**TASK REQUIREMENTS:** Strip out all images, then restate the data verbatim.

**DATA EXTRACT:**
======

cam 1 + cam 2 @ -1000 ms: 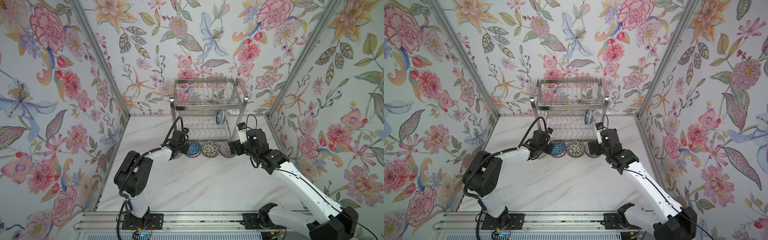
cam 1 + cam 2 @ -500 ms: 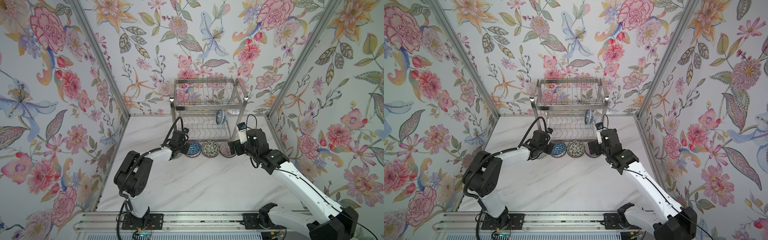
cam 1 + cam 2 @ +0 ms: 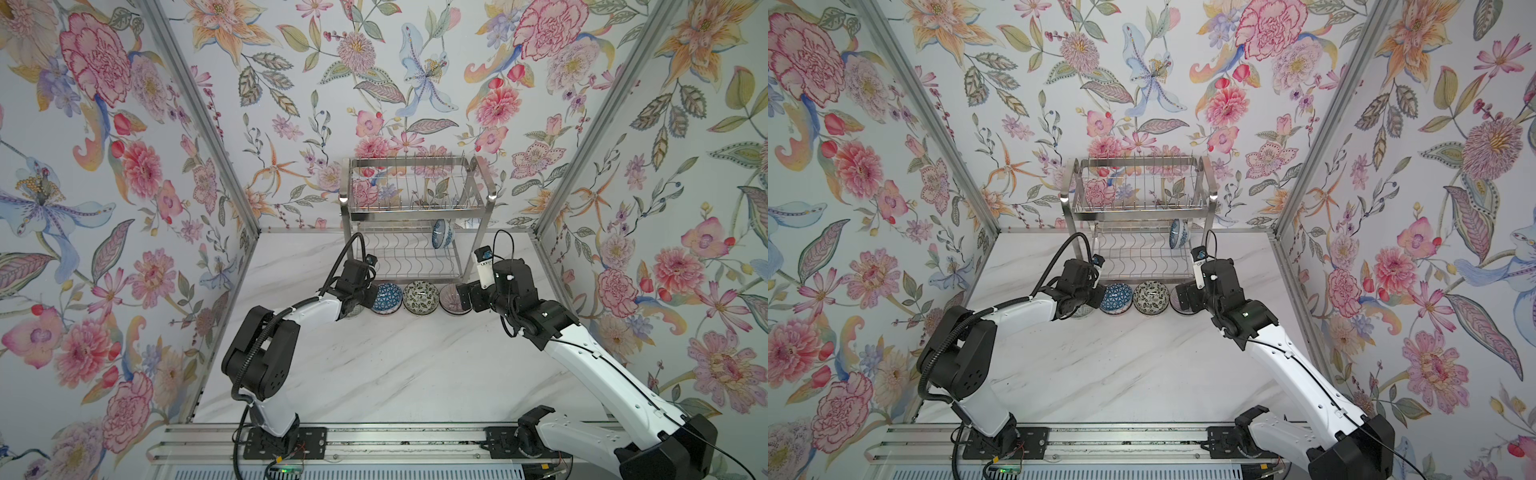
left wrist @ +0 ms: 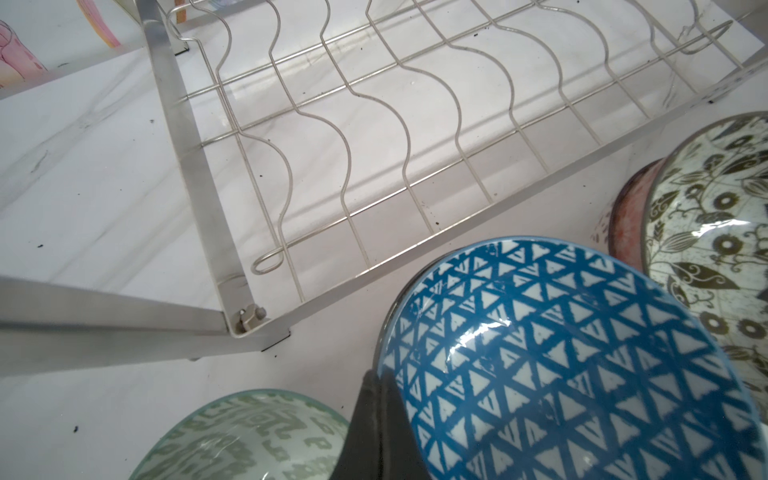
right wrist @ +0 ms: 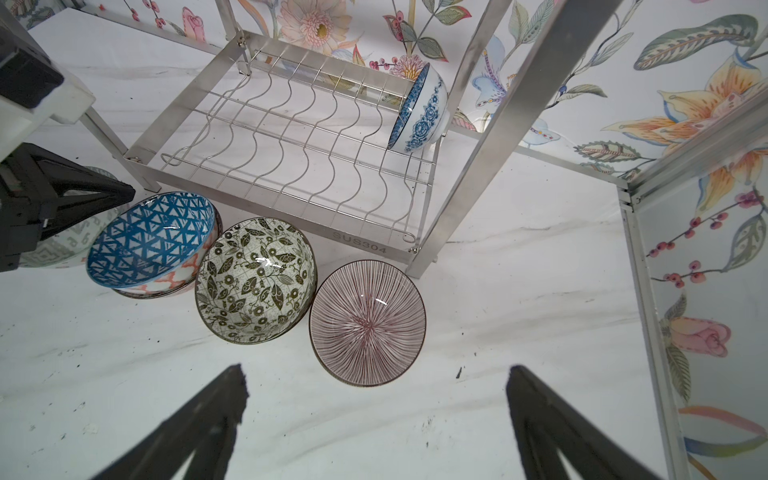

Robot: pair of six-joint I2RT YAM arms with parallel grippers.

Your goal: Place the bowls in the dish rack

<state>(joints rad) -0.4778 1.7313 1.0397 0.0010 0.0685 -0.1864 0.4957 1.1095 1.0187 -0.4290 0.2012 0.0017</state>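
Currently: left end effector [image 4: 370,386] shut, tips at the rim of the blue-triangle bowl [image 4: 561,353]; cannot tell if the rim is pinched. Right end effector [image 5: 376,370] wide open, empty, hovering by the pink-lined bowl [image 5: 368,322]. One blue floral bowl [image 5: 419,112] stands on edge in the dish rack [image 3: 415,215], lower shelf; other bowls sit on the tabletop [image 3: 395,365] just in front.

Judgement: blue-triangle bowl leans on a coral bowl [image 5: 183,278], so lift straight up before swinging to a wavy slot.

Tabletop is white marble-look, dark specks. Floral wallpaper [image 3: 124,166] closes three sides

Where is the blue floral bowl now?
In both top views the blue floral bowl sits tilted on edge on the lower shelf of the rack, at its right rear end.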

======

**RESULT OF THIS TASK:**
cam 1 + cam 2 @ -1000 ms: 
cam 1 + cam 2 @ -500 ms: 
cam 1 + cam 2 @ +0 ms: 
left wrist @ +0 ms: 
right wrist @ +0 ms: 

Robot: pair of six-joint I2RT YAM arms with parallel grippers.

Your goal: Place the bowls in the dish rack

<state>(joints rad) -0.4778 1.7313 1.0397 0.0010 0.0685 -0.1864 0.4957 1.1095 1.0187 -0.4290 0.2012 0.0017</state>
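Currently: left end effector [image 4: 370,386] shut, tips at the rim of the blue-triangle bowl [image 4: 561,353]; cannot tell if the rim is pinched. Right end effector [image 5: 376,370] wide open, empty, hovering by the pink-lined bowl [image 5: 368,322]. One blue floral bowl [image 5: 419,112] stands on edge in the dish rack [image 3: 415,215], lower shelf; other bowls sit on the tabletop [image 3: 395,365] just in front.

Judgement: blue-triangle bowl leans on a coral bowl [image 5: 183,278], so lift straight up before swinging to a wavy slot.

Tabletop is white marble-look, dark specks. Floral wallpaper [image 3: 124,166] closes three sides

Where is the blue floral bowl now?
In both top views the blue floral bowl sits tilted on edge on the lower shelf of the rack, at its right rear end.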

That finishes the exercise, with nothing more to add.